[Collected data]
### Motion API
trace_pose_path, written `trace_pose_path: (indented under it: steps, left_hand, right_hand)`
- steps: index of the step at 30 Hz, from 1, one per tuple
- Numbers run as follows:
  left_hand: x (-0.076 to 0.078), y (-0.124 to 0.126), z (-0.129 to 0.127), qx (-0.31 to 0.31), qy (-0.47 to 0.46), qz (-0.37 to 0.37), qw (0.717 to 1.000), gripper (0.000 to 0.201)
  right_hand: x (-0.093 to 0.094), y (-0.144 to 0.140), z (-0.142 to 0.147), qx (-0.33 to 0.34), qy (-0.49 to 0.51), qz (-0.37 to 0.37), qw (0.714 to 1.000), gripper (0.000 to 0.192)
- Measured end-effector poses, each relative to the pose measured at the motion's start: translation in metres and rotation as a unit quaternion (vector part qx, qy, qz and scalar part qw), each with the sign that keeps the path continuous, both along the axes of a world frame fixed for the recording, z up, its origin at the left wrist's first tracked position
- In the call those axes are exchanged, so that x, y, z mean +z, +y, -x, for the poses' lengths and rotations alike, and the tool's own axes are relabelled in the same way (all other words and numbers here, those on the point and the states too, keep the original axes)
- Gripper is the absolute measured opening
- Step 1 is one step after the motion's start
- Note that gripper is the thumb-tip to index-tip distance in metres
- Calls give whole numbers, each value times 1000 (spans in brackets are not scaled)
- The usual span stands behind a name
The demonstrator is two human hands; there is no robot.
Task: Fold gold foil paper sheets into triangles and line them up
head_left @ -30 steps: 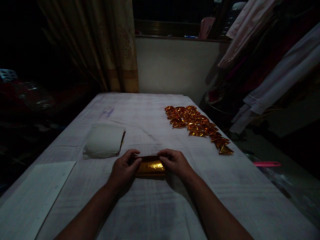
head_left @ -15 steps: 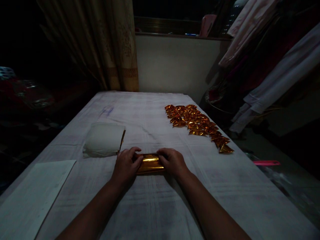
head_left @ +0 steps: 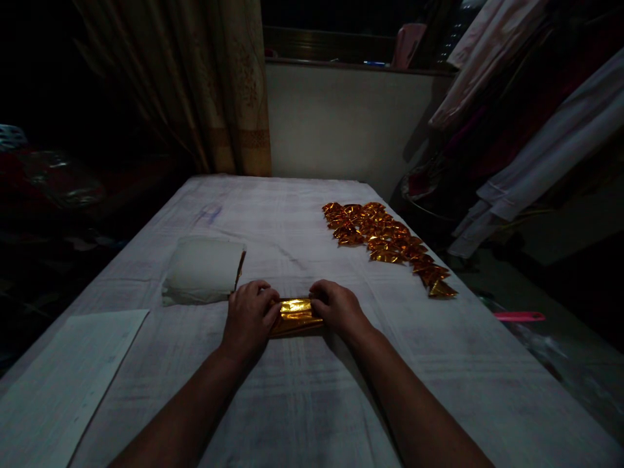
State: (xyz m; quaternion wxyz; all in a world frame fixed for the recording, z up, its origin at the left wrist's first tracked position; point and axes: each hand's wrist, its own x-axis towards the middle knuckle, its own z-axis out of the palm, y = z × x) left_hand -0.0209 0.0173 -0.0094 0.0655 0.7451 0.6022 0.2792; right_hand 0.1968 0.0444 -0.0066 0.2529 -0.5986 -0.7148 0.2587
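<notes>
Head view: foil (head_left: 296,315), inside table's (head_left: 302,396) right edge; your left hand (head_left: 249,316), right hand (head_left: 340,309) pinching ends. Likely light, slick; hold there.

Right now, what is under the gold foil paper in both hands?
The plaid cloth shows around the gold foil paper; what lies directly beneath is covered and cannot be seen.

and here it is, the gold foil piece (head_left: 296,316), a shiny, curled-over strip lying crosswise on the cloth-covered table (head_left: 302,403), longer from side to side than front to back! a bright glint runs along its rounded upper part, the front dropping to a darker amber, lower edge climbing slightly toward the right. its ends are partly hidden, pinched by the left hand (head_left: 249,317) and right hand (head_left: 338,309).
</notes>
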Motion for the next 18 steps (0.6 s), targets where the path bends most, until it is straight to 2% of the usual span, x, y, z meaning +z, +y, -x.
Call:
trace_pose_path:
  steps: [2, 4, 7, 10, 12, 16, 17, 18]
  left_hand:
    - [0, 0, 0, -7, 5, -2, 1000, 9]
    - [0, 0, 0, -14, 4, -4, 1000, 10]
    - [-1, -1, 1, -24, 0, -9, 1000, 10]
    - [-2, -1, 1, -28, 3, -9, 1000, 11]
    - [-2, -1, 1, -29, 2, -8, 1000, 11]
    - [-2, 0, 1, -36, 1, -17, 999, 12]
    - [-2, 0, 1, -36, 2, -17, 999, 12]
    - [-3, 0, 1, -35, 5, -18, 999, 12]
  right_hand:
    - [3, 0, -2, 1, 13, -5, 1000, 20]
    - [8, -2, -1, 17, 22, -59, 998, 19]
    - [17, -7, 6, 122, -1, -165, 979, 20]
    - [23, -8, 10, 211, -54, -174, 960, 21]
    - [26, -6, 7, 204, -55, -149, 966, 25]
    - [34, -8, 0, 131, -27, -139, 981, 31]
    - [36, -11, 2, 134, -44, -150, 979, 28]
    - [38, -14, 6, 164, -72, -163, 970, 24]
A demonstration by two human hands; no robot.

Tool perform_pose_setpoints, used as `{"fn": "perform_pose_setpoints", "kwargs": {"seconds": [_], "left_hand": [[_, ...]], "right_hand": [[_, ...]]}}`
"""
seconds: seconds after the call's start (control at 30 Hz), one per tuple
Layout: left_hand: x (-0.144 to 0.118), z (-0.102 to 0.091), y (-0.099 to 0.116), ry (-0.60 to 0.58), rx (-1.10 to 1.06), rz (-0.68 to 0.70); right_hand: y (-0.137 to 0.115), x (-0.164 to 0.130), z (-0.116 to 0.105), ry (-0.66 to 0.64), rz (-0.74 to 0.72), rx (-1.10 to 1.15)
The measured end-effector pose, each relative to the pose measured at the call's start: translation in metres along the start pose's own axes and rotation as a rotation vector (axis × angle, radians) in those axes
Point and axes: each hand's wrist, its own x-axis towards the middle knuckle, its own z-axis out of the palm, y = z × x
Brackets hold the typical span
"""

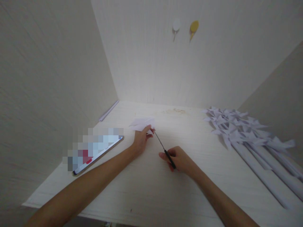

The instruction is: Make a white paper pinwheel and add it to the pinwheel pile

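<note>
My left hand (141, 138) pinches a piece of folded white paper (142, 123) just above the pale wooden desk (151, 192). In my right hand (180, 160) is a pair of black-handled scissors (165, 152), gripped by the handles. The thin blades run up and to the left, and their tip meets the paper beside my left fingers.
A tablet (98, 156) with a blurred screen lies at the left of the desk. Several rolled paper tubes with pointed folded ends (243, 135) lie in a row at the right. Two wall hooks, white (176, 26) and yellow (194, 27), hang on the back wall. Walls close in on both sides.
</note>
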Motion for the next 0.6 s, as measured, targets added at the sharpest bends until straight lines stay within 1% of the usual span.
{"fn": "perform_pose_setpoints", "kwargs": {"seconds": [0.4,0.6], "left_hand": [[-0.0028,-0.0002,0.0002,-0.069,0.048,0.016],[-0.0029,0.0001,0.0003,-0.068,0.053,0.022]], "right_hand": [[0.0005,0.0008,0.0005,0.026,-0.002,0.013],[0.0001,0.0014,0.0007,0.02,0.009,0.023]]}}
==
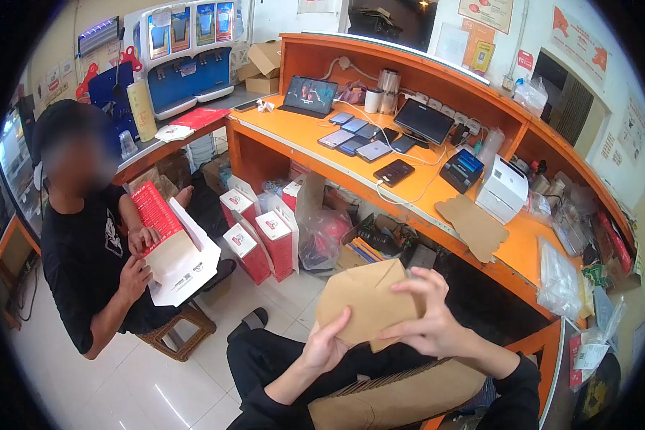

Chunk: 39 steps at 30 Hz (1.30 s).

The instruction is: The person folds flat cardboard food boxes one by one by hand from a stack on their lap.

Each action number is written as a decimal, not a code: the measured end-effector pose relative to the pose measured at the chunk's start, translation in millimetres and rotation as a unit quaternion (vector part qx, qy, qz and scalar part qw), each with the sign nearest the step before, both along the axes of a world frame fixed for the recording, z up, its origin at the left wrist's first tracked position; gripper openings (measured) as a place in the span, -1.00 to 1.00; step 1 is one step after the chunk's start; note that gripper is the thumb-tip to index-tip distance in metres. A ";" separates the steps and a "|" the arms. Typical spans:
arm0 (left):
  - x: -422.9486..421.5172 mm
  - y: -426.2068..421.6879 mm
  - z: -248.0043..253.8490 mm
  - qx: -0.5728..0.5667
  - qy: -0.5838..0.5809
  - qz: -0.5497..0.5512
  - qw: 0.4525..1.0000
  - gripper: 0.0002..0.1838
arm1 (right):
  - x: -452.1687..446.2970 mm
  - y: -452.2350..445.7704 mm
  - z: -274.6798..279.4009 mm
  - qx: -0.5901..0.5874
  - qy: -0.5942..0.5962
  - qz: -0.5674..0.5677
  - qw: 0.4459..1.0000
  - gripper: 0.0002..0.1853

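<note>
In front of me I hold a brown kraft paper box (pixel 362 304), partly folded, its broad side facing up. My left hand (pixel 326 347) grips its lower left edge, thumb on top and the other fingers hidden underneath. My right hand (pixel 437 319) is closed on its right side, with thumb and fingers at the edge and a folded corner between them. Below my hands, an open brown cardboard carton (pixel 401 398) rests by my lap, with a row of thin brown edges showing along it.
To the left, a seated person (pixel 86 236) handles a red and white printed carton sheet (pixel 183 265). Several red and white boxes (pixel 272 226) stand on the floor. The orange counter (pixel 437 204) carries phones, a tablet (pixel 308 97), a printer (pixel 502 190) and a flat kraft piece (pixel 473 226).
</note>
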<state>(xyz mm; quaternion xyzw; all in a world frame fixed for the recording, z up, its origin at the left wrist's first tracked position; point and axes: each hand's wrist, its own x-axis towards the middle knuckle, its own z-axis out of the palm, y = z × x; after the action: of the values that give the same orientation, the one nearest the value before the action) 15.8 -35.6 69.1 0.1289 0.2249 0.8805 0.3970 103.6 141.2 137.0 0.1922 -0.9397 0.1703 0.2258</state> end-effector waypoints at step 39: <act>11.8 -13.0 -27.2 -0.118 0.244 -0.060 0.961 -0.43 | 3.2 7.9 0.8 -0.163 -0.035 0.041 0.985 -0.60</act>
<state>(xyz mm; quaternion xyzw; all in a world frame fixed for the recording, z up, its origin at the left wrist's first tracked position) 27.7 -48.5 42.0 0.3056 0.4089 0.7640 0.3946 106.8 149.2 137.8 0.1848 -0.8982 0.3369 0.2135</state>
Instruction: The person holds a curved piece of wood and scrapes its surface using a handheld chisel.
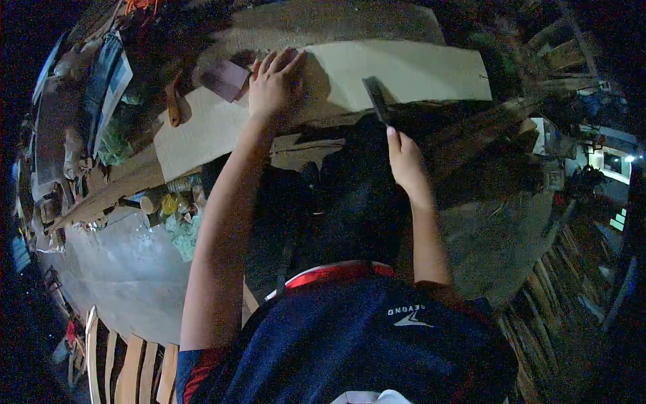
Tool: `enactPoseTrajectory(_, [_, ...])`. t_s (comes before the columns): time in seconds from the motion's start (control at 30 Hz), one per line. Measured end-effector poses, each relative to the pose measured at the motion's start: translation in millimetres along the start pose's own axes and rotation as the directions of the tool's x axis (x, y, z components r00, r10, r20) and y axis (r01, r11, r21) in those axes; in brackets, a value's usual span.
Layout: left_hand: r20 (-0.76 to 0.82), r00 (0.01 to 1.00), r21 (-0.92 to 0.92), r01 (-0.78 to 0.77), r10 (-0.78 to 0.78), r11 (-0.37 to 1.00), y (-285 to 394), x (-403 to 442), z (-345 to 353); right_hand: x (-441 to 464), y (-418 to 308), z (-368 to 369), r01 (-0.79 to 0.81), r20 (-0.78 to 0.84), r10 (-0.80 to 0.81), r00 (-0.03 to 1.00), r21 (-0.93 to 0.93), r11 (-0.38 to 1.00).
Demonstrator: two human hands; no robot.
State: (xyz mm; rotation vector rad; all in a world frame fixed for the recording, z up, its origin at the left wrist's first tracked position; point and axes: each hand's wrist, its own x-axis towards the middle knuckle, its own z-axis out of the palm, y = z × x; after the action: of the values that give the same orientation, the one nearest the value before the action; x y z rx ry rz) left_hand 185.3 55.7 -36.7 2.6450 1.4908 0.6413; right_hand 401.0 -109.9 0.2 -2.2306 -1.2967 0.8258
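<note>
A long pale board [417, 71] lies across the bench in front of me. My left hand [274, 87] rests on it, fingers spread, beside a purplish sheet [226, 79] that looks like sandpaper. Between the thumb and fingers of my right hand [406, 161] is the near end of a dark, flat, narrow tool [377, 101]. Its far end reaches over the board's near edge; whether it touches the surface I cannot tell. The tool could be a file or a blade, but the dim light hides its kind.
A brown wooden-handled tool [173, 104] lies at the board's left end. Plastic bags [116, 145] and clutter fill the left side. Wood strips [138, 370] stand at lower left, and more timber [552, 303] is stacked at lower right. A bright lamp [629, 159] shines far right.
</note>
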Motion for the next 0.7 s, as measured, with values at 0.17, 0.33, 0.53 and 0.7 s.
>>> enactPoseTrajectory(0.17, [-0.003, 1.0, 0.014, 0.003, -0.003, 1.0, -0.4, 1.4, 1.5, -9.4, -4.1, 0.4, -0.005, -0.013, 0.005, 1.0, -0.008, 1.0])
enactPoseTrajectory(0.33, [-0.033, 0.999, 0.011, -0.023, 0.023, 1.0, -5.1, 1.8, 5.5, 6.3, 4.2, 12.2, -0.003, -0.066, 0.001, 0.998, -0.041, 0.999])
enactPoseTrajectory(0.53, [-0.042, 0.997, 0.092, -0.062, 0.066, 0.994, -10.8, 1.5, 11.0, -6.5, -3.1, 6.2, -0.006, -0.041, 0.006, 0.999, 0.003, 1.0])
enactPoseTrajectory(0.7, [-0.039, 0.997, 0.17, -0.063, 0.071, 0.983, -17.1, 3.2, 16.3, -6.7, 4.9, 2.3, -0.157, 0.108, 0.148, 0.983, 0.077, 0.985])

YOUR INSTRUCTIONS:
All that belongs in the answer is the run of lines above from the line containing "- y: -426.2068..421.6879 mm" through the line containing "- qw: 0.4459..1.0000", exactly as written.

EXERCISE RESPONSE:
  - y: -426.2068..421.6879 mm
  - z: -248.0043..253.8490 mm
  - qx: -0.5728..0.5667
  - qy: -0.5838..0.5809
  - qz: -0.5497..0.5512
  - qw: 0.4525..1.0000
  - gripper: 0.0002..0.1838
arm1 (right):
  - x: -452.1687..446.2970 mm
  - y: -452.2350..445.7704 mm
  - z: -274.6798..279.4009 mm
  - qx: -0.5901..0.5874
  - qy: -0.5942..0.5962
  - qz: -0.5674..0.5677
  - qw: 0.4459..1.0000

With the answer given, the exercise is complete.